El estudio recoge cómo más del 30% de la Generación Z reconoce procrastinar sus objetivos y evitar tomar decisiones relacionadas con ellos. Un comportamiento recurrente que se produce, al menos, «entre dos y tres veces por semana», y que es «tres veces» el de los baby boomers.

Cada día está marcado por micro elecciones, desde elegir que ponerse en la mañana hasta decidir por qué camino ir al trabajo, correos que hay que responder, qué cenar o qué serie ver en la noche, una persona está tomando a diario la cifra de 35.000 decisiones diarias. Y aunque la mayoría son automáticas. Otras, aparentemente menores, dejan agotamiento. La acumulación de estas decisiones, tiene un impacto mayor de lo que parece, ya que no sólo genera estrés, sino que también hace difícil que muchas personas avancen en sus objetivos personales.

Según un estudio de la plataforma de clases particulares Preply, el 84% de las personas experimenta fatiga decisional, un desgaste mental que aparece tras tomar demasiadas decisiones a lo largo del día. Este fenómeno afecta especialmente a los jóvenes de la Generación Z (18–24), quienes reportan niveles más altos de agotamiento mental y una mayor tendencia a posponer decisiones importantes. Estos jóvenes afirman sentir estrés o fatiga mental 11 veces al mes, un 38 % más que los baby boomers (+55). Los expertos consideran que, al estar inmersos en la hiperconectividad y expuestos a un sinfín de opciones, los jóvenes viven atrapados en un “paradigma de la elección”: a mayor número de alternativas, mayor insatisfacción experimentan.
De hecho, más del 30% de los jóvenes reconoce que evita o retrasa decisiones relacionadas con sus objetivos personales, como estudiar, hacer ejercicio o aprender algo nuevo. Este comportamiento se repite varias veces a la semana y triplica el de generaciones mayores, evidenciando un bloqueo que va más allá de la simple falta de motivación.
Paradójicamente, aquello que debería impulsar el crecimiento personal, tal como aprender un idioma o desarrollar nuevos hábitos, puede convertirse en una fuente de estrés. El estudio muestra que las decisiones vinculadas al progreso personal están entre las que más tensión causan en los jóvenes.

Rutinas para reducir el estrés y fatiga
Uno de los hallazgos más claros del estudio es el papel de la organización como herramienta para aliviar la carga mental.
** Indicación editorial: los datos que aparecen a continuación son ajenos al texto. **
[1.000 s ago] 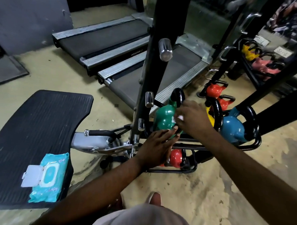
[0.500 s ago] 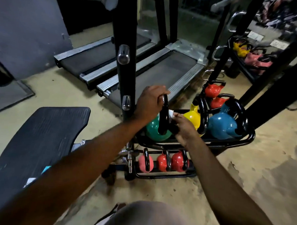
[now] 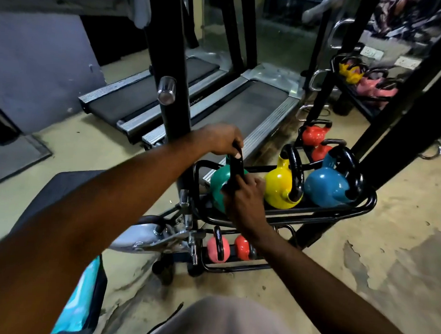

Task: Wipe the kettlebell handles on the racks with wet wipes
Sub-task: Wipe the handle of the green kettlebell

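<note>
A green kettlebell (image 3: 217, 184) with a black handle (image 3: 236, 165) stands at the left end of the black rack's (image 3: 364, 206) upper shelf. My left hand (image 3: 220, 139) grips the top of that handle. Lower on the same handle, my right hand (image 3: 245, 200) has its fingers curled round it; the wet wipe it held a moment ago is hidden under the fingers. Beside it stand a yellow kettlebell (image 3: 279, 184) and a blue kettlebell (image 3: 322, 186), each with a black handle.
Small pink (image 3: 217, 247) and red (image 3: 241, 246) kettlebells sit on the lower shelf. A teal wipes pack (image 3: 82, 294) lies on the black bench (image 3: 62, 185) at left. A black upright post (image 3: 173, 76), treadmills (image 3: 247, 105) and another kettlebell rack (image 3: 357, 79) stand behind.
My left hand has gone from the green bell's body up to the handle top. My right hand has slid down the handle, and the wipe no longer shows.
</note>
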A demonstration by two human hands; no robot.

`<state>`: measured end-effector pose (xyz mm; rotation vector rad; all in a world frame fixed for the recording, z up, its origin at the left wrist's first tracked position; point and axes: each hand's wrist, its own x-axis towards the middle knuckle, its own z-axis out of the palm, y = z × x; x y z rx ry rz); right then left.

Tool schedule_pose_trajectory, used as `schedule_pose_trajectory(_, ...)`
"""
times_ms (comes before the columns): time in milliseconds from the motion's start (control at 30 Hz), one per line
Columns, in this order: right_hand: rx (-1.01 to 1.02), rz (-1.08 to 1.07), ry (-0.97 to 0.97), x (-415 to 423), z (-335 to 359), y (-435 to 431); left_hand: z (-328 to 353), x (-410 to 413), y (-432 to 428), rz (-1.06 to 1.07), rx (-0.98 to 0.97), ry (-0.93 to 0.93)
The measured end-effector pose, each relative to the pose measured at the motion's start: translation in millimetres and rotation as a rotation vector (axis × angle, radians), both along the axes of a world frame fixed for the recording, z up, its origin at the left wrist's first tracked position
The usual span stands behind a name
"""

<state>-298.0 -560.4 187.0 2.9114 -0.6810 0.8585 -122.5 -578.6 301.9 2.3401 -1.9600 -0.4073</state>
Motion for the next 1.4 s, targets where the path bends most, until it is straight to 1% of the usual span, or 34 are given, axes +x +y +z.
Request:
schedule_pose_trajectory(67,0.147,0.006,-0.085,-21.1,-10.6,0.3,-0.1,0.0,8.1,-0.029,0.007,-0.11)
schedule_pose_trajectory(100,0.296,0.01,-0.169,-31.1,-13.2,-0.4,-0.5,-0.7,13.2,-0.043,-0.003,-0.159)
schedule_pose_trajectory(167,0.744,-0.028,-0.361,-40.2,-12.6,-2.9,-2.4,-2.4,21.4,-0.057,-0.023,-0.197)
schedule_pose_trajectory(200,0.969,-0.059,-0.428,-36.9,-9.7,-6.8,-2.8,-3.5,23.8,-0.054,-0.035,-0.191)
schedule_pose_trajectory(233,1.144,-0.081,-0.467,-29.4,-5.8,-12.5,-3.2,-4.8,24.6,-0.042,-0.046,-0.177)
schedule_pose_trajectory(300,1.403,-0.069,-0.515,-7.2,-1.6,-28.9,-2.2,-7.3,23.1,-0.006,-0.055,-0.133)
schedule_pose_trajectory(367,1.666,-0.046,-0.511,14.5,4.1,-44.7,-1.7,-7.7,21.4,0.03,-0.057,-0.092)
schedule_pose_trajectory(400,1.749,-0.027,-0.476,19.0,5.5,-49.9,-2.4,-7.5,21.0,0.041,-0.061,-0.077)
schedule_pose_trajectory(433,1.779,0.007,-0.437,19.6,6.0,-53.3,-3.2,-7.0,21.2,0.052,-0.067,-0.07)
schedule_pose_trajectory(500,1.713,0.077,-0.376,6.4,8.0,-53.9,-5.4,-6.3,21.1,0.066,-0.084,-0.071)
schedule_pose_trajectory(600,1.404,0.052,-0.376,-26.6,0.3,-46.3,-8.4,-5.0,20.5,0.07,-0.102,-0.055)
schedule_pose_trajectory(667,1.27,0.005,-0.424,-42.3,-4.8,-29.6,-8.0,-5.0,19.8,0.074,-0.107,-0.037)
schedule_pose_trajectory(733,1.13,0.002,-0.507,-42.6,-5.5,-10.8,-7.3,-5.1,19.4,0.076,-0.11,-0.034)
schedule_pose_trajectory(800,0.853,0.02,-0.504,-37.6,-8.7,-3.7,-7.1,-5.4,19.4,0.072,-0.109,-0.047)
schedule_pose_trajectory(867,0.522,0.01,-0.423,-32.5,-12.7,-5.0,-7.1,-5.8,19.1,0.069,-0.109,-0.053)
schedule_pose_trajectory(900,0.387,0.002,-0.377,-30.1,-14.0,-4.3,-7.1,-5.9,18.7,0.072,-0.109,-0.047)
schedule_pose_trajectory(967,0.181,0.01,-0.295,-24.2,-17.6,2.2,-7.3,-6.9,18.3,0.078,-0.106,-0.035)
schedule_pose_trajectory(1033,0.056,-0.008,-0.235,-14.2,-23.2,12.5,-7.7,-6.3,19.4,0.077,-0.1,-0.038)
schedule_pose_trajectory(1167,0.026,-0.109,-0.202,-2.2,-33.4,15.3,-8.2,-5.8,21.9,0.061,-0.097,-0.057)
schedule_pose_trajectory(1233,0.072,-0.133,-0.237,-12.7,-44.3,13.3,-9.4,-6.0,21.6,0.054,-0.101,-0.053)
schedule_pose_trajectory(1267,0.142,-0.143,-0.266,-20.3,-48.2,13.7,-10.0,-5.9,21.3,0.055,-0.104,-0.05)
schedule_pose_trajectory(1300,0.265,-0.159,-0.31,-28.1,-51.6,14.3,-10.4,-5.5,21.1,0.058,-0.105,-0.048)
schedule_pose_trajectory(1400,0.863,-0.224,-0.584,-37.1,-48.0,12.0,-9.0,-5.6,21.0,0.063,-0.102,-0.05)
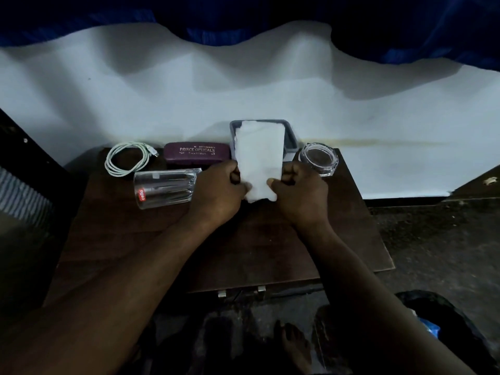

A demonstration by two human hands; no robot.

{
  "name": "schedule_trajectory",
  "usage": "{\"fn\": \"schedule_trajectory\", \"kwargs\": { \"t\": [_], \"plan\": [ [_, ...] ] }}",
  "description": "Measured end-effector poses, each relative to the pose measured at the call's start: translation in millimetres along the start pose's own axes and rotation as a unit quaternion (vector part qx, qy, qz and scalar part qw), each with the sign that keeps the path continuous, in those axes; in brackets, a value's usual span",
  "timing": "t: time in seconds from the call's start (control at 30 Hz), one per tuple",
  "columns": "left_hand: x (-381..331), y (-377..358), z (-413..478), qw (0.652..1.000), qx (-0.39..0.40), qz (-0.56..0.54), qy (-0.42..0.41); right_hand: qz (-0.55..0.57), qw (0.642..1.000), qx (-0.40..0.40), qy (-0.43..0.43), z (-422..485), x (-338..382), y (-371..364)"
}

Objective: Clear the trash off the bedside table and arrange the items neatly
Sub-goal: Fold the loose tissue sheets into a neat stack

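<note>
**Both hands on the white paper at the back of the bench**

Centre of the frame, just above the middle: the white paper [258,158], a soft, crumpled-edged sheet standing long-ways away from the person. The left hand [219,190] grips its near left edge with curled fingers, and the right hand [297,193] pinches the near right edge, thumb on top. Both hands hold the same sheet, knuckles towards the camera.

The far end of the paper covers the middle of a grey tray [290,136], which sits at the back edge of the dark wooden bench [243,253]. Whether the paper rests in the tray or hangs above it, I cannot tell.

Just right of the tray sits a clear glass dish [319,158], upright, close by the right hand. To the left of the tray, a maroon spectacle case [196,152] lies along the back edge with pale lettering on its lid. In front of the case a clear glass tumbler [165,188] lies on its side, its red label facing up, its far end near the left hand. Further left, a white charging cable [127,158] is coiled in a loose loop.

Behind the bench runs a pale wall [108,90], with a blue curtain [270,17] hanging across the top of the frame. At lower right, on the floor, stands a bin [446,328] lined in black. A bare foot [293,345] shows at the bottom centre.
</note>
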State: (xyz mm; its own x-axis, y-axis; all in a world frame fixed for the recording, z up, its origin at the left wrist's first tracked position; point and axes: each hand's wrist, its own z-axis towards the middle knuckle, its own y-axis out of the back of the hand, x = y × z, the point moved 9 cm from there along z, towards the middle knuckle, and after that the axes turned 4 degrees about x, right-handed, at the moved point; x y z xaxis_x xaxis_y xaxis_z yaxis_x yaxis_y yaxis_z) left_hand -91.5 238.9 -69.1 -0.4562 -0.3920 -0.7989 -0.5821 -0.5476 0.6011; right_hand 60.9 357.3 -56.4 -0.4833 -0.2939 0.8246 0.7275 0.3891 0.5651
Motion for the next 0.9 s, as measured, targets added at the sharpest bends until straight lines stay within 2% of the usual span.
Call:
{"fn": "schedule_trajectory", "kwargs": {
  "t": [0.13, 0.27, 0.37, 0.5, 0.7, 0.9],
  "plan": [
    [-15.8, 15.3, 16.9, 0.993, -0.058, -0.098, -0.027, 0.034, 0.998, -0.031, 0.053, 21.1, 32.1, 15.3],
    [-31.1, 33.0, 50.0, 0.98, -0.121, -0.148, -0.053, 0.003, 0.993, -0.069, 0.099, 47.1, 60.9, 24.5],
    [-42.3, 42.3, 73.2, 0.977, -0.147, -0.138, -0.072, -0.003, 0.99, -0.073, 0.123, 70.0, 73.0, 23.1],
    [-49.7, 37.6, 98.0, 0.978, -0.136, -0.129, -0.091, -0.009, 0.984, -0.097, 0.149, 100.9, 77.7, 19.8],
    [-45.7, 27.5, 117.5, 0.982, -0.146, -0.03, -0.115, -0.037, 0.98, -0.093, 0.171, 130.6, 66.5, 1.9],
    [-43.8, 26.2, 124.7, 0.975, -0.168, 0.026, -0.146, -0.071, 0.974, -0.098, 0.192, 140.2, 59.3, -7.5]
  ]
}}
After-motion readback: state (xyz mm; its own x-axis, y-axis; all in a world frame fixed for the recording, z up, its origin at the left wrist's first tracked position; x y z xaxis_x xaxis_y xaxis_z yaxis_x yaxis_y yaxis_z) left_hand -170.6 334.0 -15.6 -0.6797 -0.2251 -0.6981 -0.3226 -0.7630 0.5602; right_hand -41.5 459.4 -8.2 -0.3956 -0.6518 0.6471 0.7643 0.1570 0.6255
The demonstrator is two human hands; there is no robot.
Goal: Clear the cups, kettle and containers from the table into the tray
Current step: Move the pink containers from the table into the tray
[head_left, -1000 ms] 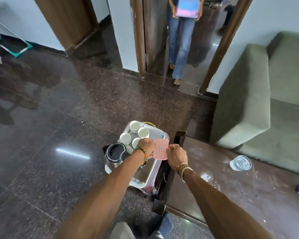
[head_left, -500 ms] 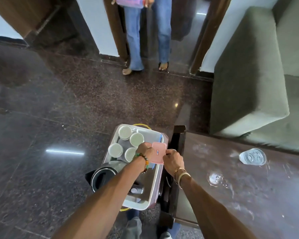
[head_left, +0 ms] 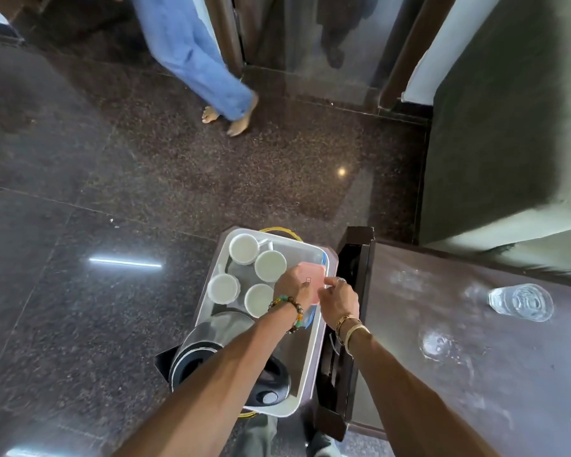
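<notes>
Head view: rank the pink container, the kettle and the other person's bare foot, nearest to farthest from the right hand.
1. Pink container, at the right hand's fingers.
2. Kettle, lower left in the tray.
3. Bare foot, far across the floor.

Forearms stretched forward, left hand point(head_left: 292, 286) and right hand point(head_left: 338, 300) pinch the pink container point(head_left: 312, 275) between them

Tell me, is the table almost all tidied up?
Nearly. Done: four white cups and the kettle sit in the tray. In hand: the left hand and right hand hold the pink container over the tray's right side. Left: a clear glass stands on the table, so that one likely goes next.
</notes>
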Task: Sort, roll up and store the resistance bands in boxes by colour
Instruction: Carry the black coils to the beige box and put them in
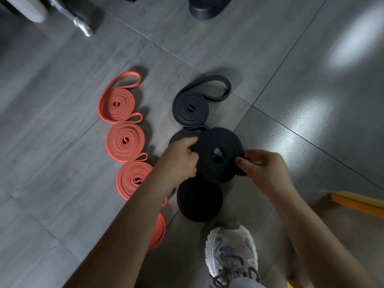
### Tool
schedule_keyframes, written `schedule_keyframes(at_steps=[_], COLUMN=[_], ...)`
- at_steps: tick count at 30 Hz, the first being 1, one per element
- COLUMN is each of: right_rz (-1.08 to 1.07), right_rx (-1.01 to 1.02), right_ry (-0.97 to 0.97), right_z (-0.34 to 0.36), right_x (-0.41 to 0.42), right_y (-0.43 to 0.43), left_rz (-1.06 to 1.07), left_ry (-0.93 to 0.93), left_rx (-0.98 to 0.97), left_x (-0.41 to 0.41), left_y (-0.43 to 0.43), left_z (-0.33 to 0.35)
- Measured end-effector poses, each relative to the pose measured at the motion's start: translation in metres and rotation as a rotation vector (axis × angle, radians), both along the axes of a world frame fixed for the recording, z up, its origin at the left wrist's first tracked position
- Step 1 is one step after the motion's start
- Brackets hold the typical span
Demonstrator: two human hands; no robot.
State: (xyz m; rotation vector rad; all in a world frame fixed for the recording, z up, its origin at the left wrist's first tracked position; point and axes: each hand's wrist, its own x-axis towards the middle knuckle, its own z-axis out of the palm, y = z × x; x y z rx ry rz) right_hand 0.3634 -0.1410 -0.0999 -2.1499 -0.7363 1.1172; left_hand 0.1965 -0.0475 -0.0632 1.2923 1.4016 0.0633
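A rolled black band [218,146] is held above the floor between both hands. My left hand [178,161] grips its left edge and my right hand [264,167] pinches its right edge. Three more black rolls lie on the floor: one at the back with a loose loop [190,109], one partly hidden behind my left hand [180,135], one below the held roll [199,199]. To the left runs a column of orange rolled bands [117,106], [125,141], [135,178], and a further orange one [160,229] is mostly hidden under my left forearm.
The floor is grey tile. My grey sneaker [230,252] stands at the front. An orange-yellow box edge [359,204] shows at the right. Dark equipment bases [207,9] and a metal foot [83,28] stand at the back.
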Motion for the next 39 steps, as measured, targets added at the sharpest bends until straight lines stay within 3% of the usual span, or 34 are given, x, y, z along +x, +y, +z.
schedule_keyframes(at_steps=[3, 14, 16, 20, 26, 29, 36, 39], right_rz=[0.081, 0.513, 0.53, 0.382, 0.348, 0.417, 0.429, 0.439], right_rx=[-0.099, -0.219, -0.22, -0.232, -0.219, -0.224, -0.248, -0.206], right_ry=[0.044, -0.155, -0.173, -0.014, 0.106, 0.004, -0.021, -0.205], right_z=[-0.006, -0.013, -0.012, -0.016, -0.025, -0.03, -0.027, -0.014], right_x=[-0.027, -0.048, -0.044, -0.037, -0.028, -0.028, -0.004, 0.011], right_y=[-0.02, -0.038, -0.037, -0.035, -0.028, -0.026, -0.015, 0.007], left_rz=[0.107, 0.262, 0.279, 0.259, 0.274, 0.199, 0.148, 0.238], left_ry=[0.041, 0.089, 0.091, 0.088, 0.032, 0.08, 0.105, 0.111], left_rx=[-0.144, -0.436, -0.443, -0.506, -0.407, -0.375, -0.351, -0.256], left_x=[-0.032, -0.068, -0.069, -0.074, -0.073, -0.069, -0.081, -0.08], left_y=[-0.029, -0.078, -0.075, -0.063, -0.058, -0.06, -0.044, -0.02], left_z=[0.007, -0.031, -0.034, -0.035, -0.035, -0.039, -0.043, -0.052])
Más del 31% de los jóvenes afirma que contar con una rutina establecida les ayuda a reducir la fatiga decisional.
Además, existen otras estrategias que contribuyen a disminuir este desgaste, como tomar descansos (42%), establecer prioridades claras (31%), hacer ejercicio (30%), delegar decisiones (18%) o utilizar listas de tareas (17%).
En este contexto, los hábitos estructurados cobran especial relevancia. Actividades como el aprendizaje de un idioma a través de clases programadas permiten reducir el número de decisiones diarias, evitando tener que decidir constantemente cuándo empezar o cómo organizarse, y facilitando la constancia en el tiempo.
“Reducir el número de decisiones cotidianas es una forma directa de combatir la fatiga decisional. Cuando una actividad ya está planificada, es más fácil mantener el hábito sin depender de la motivación del momento”, explica Yolanda del Peso, portavoz de Preply.